Purpose: : Innate immunity has been implicated to play a role in ischemia-reperfusion injury in the brain and heart. We previously showed the protective effect of neuroglobin overexpression in transgenic mice with retinal ischemia-reperfusion injury. Here, we investigated the role of innate immunity in retinal ischemia-reperfusion injury and the protective mechanism of neuroglobin through innate immune response.
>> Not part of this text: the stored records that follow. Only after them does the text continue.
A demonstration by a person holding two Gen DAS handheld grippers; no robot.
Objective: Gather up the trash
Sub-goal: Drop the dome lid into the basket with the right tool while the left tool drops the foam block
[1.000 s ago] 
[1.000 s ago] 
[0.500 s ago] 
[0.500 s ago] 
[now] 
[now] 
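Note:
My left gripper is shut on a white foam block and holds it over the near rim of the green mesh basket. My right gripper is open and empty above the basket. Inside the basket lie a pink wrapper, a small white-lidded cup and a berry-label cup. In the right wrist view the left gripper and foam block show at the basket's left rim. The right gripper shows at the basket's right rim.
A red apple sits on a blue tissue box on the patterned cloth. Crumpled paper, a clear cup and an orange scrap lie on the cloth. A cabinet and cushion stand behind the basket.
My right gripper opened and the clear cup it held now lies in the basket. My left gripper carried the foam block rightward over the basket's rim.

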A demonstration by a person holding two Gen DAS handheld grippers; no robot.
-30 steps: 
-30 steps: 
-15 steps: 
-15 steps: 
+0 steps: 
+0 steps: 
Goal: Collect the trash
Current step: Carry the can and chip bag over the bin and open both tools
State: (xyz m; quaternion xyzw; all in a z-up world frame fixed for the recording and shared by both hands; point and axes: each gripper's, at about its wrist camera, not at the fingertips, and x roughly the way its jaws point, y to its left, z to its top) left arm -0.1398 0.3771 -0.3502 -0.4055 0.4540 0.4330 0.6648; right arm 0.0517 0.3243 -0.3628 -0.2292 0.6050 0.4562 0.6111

Methods: : Retinal ischemia was induced in wild type (WT) and in transgenic mice overexpressing neuroglobin (Ngb^+/+) by cannulating the anterior chamber of the left eye and maintaining the intraocular pressure at 110mmHg for 60 minutes. The untreated fellow eye was used as control. The animals were euthanized at day 7 of reperfusion and the eyes were subjected to immunohistochemical analysis to detect retinal thickness and localization of neuroglobin. A second group of experimental and control eyes was processed for Western blot analysis and a PCR array to analyze gene expression related to innate immunity.

Results: : Overexpression of neuroglobin in transgenic mice was confirmed by immunohistochemistry and Western blot analysis. Retinal ganglion cell damage was significantly reduced in the Ngb^+/+ mice compared to WT mice with ischemia. This was further confirmed by Western blot analysis with decreased expression of activated-caspase 3 and cytochrome c. Toll-like receptors and their signaling pathway genes were upregulated in both WT and Ngb^+/+ mice with ischemia compared to controls. But some genes related to NFkb (csf3, IFN-gamma, IL2, Nfkbil1, IL12a and Tnfaip3) were downregulated in the Ngb^+/+ mice with ischemia compared to the WT mice. Other genes (IFNb1, IL10, IL1b and IL6) were upregulated in the transgenic mice compared to the WT mice.

Conclusions: : The above results suggest that innate immune response is activated in both WT and Ngb^+/+ mice during ischemia-reperfusion in the retina .However, there is a protective effect in the Ngb^+/+ mice against apoptosis and the mechanism of this neuroprotective effect appears to act downstream on the NFkb signaling pathway of the innate immune response.